Look through the entries below and extract exactly the lines from the one containing "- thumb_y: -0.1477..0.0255" through the one containing "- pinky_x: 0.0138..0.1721", ends included.

(Provided information)

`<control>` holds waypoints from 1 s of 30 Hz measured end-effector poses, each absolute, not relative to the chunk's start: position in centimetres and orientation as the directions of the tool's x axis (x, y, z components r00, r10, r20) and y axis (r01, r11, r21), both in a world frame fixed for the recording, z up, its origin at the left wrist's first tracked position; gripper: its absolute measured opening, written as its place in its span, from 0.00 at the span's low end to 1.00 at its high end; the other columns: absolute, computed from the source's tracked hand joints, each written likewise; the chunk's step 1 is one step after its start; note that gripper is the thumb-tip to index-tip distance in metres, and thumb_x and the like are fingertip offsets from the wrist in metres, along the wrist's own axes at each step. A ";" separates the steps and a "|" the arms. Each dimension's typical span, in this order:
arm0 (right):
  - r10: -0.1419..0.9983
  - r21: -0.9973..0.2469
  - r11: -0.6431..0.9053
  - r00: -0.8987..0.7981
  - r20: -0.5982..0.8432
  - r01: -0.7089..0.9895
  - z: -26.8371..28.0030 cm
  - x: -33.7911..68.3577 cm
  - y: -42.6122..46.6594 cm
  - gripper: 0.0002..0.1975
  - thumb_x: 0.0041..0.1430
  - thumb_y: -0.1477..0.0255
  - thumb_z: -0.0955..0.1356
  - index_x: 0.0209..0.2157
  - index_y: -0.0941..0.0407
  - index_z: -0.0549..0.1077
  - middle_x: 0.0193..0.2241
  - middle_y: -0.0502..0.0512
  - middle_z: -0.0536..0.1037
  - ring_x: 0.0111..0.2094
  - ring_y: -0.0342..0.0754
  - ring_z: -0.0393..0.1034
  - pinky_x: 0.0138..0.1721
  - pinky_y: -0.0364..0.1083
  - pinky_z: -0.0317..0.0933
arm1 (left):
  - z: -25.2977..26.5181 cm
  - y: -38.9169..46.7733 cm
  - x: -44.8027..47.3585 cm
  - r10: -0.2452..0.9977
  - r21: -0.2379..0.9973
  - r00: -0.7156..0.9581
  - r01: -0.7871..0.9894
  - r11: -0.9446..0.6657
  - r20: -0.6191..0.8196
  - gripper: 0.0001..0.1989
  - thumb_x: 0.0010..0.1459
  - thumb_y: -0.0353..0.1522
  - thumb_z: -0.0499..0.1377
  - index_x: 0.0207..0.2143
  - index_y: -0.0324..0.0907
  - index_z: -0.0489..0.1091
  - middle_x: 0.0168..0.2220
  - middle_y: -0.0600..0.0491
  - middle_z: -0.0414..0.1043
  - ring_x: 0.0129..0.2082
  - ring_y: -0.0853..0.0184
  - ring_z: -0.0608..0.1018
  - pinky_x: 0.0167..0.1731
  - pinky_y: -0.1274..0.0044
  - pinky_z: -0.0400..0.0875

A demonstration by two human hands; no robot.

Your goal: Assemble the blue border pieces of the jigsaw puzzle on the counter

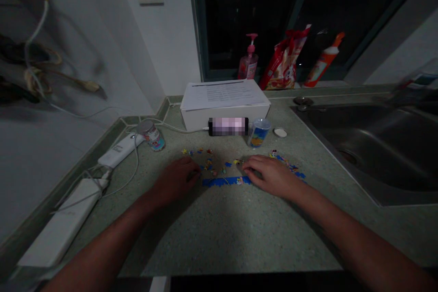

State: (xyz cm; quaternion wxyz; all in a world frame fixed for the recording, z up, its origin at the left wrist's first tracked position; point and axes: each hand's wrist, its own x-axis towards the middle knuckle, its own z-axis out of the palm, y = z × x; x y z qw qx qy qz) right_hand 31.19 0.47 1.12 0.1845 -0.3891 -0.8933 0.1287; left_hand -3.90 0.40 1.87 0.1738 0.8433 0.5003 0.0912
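On the countertop, a strip of joined blue jigsaw puzzle pieces (219, 182) lies between my two hands. My left hand (178, 174) rests just off its left end, fingers curled and thumb tip close to the index finger; whatever is in the pinch is hidden. Over the strip's right end is my right hand (270, 172), its fingers bent and closed towards the thumb, with the fingertips dim and any piece in them unclear. Loose puzzle pieces (208, 164) are scattered beyond the strip. More blue pieces (299, 174) lie beyond my right wrist.
A clear tub (259, 133) and a white lid (279, 132) stand behind the pieces. A phone (228, 127) leans on a white box (226, 100). To the left are a lidded jar (152, 136) and white power strips (65, 223) with cables. A steel sink (372, 155) is on the right.
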 end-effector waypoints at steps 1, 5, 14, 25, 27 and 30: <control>0.748 -0.377 0.657 -0.628 0.217 0.653 1.1 31.2 0.5 0.10 0.75 0.74 0.64 0.46 0.52 0.78 0.42 0.56 0.84 0.44 0.52 0.80 0.46 0.51 0.70 | 1.9 0.4 -3.9 0.875 0.383 0.483 0.813 -0.438 -0.024 0.09 0.69 0.28 0.58 0.44 0.45 0.79 0.46 0.47 0.79 0.46 0.55 0.81 0.49 0.64 0.74; 0.759 -0.394 0.639 -0.627 0.178 0.661 1.0 31.0 0.4 0.10 0.76 0.74 0.64 0.46 0.52 0.78 0.42 0.56 0.84 0.45 0.52 0.80 0.47 0.51 0.70 | 2.0 0.4 -4.1 0.876 0.371 0.481 0.821 -0.433 -0.043 0.09 0.68 0.30 0.60 0.46 0.45 0.79 0.48 0.47 0.79 0.48 0.53 0.81 0.50 0.63 0.75; 0.770 -0.388 0.621 -0.624 0.137 0.681 0.9 31.1 0.5 0.10 0.76 0.74 0.64 0.47 0.52 0.79 0.42 0.56 0.83 0.44 0.52 0.80 0.47 0.51 0.71 | 2.2 0.4 -4.0 0.855 0.365 0.508 0.819 -0.442 -0.103 0.12 0.67 0.29 0.58 0.48 0.45 0.79 0.50 0.45 0.79 0.50 0.53 0.80 0.52 0.61 0.74; 0.773 -0.399 0.613 -0.622 0.123 0.682 0.6 31.1 0.5 0.10 0.76 0.73 0.64 0.47 0.52 0.79 0.43 0.57 0.84 0.45 0.53 0.80 0.48 0.52 0.71 | 2.3 0.3 -4.4 0.861 0.391 0.495 0.821 -0.416 -0.122 0.08 0.65 0.31 0.62 0.45 0.46 0.79 0.49 0.46 0.80 0.49 0.52 0.80 0.49 0.62 0.74; 0.771 -0.401 0.615 -0.625 0.123 0.679 0.6 31.1 0.5 0.10 0.76 0.73 0.64 0.47 0.52 0.79 0.44 0.57 0.84 0.45 0.53 0.80 0.48 0.53 0.71 | 2.3 0.3 -4.4 0.859 0.397 0.495 0.820 -0.413 -0.129 0.08 0.65 0.32 0.62 0.45 0.46 0.79 0.49 0.46 0.80 0.49 0.52 0.80 0.50 0.62 0.74; 0.771 -0.409 0.613 -0.625 0.123 0.676 0.6 31.0 0.5 0.11 0.76 0.73 0.64 0.48 0.52 0.79 0.44 0.57 0.84 0.46 0.53 0.80 0.49 0.53 0.71 | 2.4 0.3 -4.3 0.857 0.412 0.500 0.812 -0.414 -0.126 0.08 0.65 0.31 0.63 0.45 0.47 0.79 0.50 0.47 0.80 0.50 0.53 0.80 0.51 0.62 0.74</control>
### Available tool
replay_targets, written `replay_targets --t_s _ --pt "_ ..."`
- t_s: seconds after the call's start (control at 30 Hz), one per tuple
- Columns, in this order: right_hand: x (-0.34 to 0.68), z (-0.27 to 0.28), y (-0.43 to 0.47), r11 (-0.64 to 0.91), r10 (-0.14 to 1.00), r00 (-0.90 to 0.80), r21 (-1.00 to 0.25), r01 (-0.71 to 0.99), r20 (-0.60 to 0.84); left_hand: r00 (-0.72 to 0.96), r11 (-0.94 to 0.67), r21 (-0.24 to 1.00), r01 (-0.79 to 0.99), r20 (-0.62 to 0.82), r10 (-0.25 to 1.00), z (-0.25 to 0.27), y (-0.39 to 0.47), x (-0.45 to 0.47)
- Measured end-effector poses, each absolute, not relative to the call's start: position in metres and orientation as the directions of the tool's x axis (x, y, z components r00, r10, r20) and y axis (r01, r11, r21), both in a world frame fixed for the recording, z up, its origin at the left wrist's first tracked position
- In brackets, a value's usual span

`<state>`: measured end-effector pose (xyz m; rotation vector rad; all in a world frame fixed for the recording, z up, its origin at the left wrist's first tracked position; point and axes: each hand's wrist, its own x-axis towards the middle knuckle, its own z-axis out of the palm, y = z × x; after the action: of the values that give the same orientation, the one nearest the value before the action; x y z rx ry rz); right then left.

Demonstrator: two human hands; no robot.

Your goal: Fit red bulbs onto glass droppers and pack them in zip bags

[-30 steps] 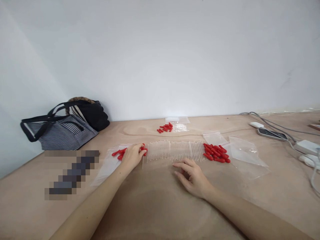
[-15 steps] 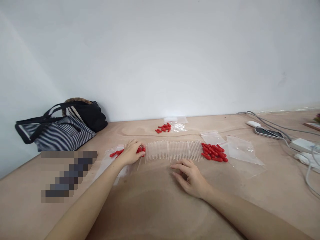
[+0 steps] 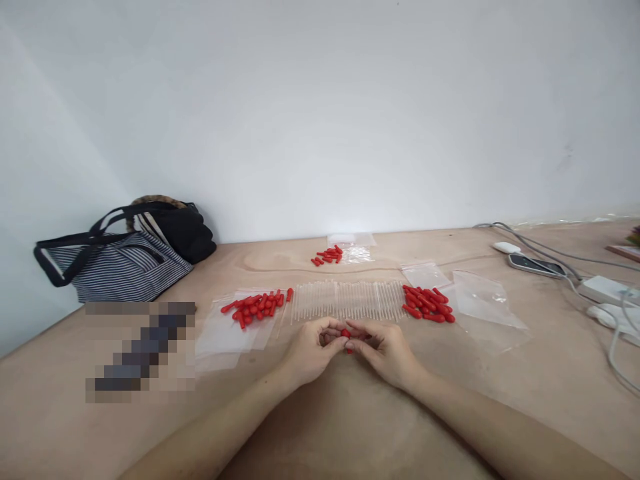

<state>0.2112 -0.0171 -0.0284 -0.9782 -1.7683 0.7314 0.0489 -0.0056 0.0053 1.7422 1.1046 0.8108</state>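
In the middle of the table, my left hand (image 3: pixel 315 347) and my right hand (image 3: pixel 385 350) meet with their fingertips closed around a red rubber dropper bulb (image 3: pixel 345 333). Fingers and thumbs cover much of it; a bit of red also shows below the thumbs. Just beyond my hands lies a row of thin clear dropper tubes (image 3: pixel 345 299), side by side. Left of the row, a pile of red bulbs (image 3: pixel 254 307) rests on clear plastic bags (image 3: pixel 220 353). Another pile of red bulbs (image 3: pixel 427 304) lies at the row's right end.
Toward the wall are a small group of red bulbs (image 3: pixel 327 255) and a bag of tubes (image 3: pixel 357 254). Flat plastic bags (image 3: pixel 485 300) lie to the right. A striped bag (image 3: pixel 120 270) stands left. Cables, a dark-faced device (image 3: pixel 537 265) and a white adapter (image 3: pixel 607 291) lie far right.
My left hand has moved right and nearer, away from the left bulb pile, bringing a red bulb to the middle. My right hand has closed its fingers on the bulb there.
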Motion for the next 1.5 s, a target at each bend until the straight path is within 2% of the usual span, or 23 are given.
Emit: replay_targets --t_s 0.17,0.27,0.3,0.37,0.43,0.53,0.83,1.03,1.13,1.23,1.3,1.4,1.5 --pt "0.209 -0.025 -0.016 0.479 0.866 -0.297 -0.839 0.258 0.403 0.384 -0.176 0.940 0.293 0.053 0.922 0.005 -0.003 0.046" --pt "0.210 -0.024 -0.015 0.480 0.871 -0.283 -0.816 0.321 0.402 0.364 -0.257 0.855 0.451 0.087 0.928 0.008 0.001 0.040" --pt "0.211 -0.024 -0.015 0.484 0.873 -0.261 -0.799 0.356 0.413 0.327 -0.297 0.769 0.566 0.122 0.937 0.011 0.004 0.036" --pt "0.215 -0.024 -0.015 0.494 0.869 -0.216 -0.767 0.410 0.445 0.229 -0.318 0.475 0.821 0.236 0.944 0.017 0.013 0.023" --pt "0.218 -0.024 -0.015 0.494 0.868 -0.184 -0.756 0.429 0.462 0.137 -0.205 0.227 0.952 0.285 0.949 0.023 0.023 0.008" --pt "0.221 -0.025 -0.015 0.482 0.872 -0.149 -0.768 0.421 0.466 0.041 -0.068 0.108 0.992 0.235 0.971 0.027 0.036 -0.007" --pt "0.220 -0.026 -0.016 0.516 0.855 -0.208 -0.736 0.438 0.475 -0.071 0.063 0.140 0.988 0.051 0.996 0.027 0.055 -0.006" --pt "0.220 -0.024 -0.017 0.499 0.866 -0.217 -0.757 0.422 0.450 -0.082 0.078 0.126 0.989 0.033 0.996 0.031 0.059 -0.004" --pt "0.221 -0.025 -0.016 0.478 0.878 -0.202 -0.782 0.399 0.434 -0.045 0.036 0.130 0.991 0.068 0.997 0.035 0.054 -0.004" --pt "0.222 -0.028 -0.012 0.412 0.911 -0.145 -0.849 0.332 0.386 0.061 -0.079 0.139 0.987 0.129 0.990 0.037 0.040 0.000" --pt "0.223 -0.030 -0.008 0.343 0.939 -0.104 -0.913 0.219 0.328 0.217 -0.240 0.164 0.957 0.148 0.965 0.034 0.027 0.007" --pt "0.227 -0.032 -0.004 0.248 0.966 -0.078 -0.968 0.032 0.245 0.504 -0.550 0.212 0.807 0.236 0.831 0.023 0.009 0.017" --pt "0.231 -0.031 -0.003 0.198 0.978 -0.068 -0.980 -0.010 0.198 0.589 -0.670 0.204 0.714 0.341 0.732 0.005 0.000 0.023"
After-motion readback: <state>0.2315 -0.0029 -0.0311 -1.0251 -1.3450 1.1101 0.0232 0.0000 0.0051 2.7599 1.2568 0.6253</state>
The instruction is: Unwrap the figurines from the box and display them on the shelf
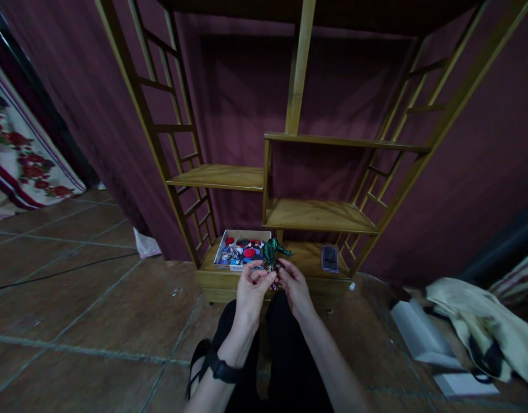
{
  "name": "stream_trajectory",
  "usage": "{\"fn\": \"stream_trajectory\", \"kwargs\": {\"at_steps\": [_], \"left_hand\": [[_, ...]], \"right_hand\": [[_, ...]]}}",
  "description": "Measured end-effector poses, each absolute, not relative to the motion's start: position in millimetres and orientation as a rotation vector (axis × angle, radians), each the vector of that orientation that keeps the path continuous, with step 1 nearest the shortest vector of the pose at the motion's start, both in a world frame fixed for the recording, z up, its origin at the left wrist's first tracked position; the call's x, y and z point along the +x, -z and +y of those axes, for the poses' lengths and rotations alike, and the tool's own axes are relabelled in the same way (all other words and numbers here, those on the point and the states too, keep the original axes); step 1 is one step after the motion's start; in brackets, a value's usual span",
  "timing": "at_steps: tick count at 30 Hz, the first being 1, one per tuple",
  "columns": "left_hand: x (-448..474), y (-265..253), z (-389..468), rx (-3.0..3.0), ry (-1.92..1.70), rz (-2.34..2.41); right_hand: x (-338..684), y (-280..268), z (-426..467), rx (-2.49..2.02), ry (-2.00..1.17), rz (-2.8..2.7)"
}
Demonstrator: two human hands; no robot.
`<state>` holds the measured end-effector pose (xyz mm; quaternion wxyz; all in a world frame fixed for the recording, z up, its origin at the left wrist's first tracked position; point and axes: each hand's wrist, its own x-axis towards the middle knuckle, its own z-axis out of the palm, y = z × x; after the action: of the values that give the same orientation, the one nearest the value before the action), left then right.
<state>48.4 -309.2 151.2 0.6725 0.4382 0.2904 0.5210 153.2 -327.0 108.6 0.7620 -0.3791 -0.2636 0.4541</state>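
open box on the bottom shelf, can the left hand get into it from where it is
Likely yes: the left hand is close to the open box, and no lid covers it. The hand seems busy with a shiny green item, though, so it may need to let go first.

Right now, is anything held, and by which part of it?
Yes: a green item, held at the end nearest the person by the left fingers and right fingers; the exact grip is too small to make out.

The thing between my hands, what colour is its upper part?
The upper part is green with dark patches, best in the head view.
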Motion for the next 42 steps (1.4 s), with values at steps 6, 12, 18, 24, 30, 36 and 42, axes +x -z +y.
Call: {"fn": "stream_trajectory", "kwargs": {"at_steps": [6, 12, 18, 24, 30, 36, 42], "left_hand": [[60.8, -146.6, -317.7, 1.155, -1.271, 0.727], [65.7, -143.8, -329.4, 1.397, -1.301, 0.841], [58.3, -141.6, -322.9, 1.504, -1.310, 0.882], [48.1, -136.3, -304.3, 1.482, -1.362, 0.945], [43.7, -138.9, -290.6, 1.408, -1.361, 0.921], [41.5, -138.6, -280.6, 1.278, -1.348, 0.903], [38.8, -138.0, -273.3, 1.100, -1.277, 0.804]], "right_hand": [[152.5, -105.5, -323.8, -0.781, -1.074, -0.494], [150.9, -97.8, -319.3, -0.763, -1.134, -0.412], [155.0, -110.2, -322.8, -0.674, -1.066, -0.396], [159.3, -116.1, -328.6, -0.732, -0.923, -0.450], [152.7, -129.8, -343.1, -0.812, -0.811, -0.553], [142.2, -137.6, -354.3, -0.913, -0.701, -0.668], [123.9, -153.6, -368.3, -0.979, -0.619, -0.834]]}}
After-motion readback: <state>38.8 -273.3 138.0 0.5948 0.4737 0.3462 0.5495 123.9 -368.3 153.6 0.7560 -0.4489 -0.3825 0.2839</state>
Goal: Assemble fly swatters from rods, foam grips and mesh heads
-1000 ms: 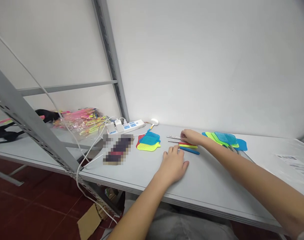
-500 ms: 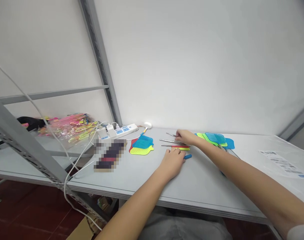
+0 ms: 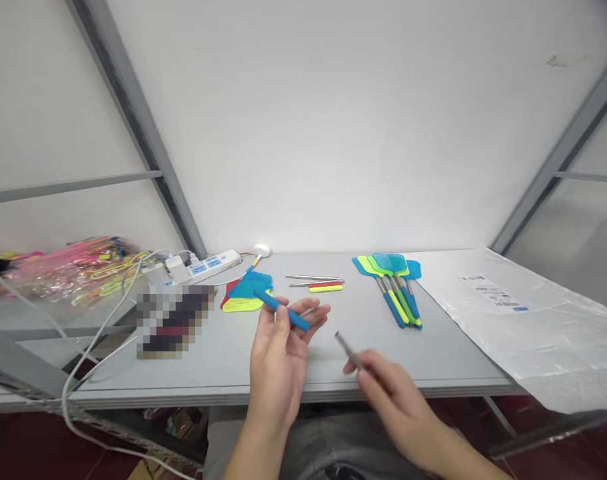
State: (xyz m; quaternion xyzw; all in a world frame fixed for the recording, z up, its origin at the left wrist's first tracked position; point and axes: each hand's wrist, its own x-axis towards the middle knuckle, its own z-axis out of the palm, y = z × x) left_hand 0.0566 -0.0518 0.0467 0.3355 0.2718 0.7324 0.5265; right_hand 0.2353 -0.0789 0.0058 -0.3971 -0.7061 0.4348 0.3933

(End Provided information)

Exercise response:
  - thumb_y: -0.1477..0.0255
  - thumb_z: -0.0955..0.1356
  - index_x: 0.0209..0.2157
  - index_y: -0.0941..0.0407
  - index_z: -0.0549..0.1077
  - middle_x: 0.0193..0.2241
  - middle_y: -0.0502..0.0512
  - middle_z: -0.0536..0.1037
  - ring_x: 0.0111..0.2094
  - ring_y: -0.0342..0.0754
  - ring_z: -0.0393..0.1034
  - pinky_x: 0.0138..0.1721

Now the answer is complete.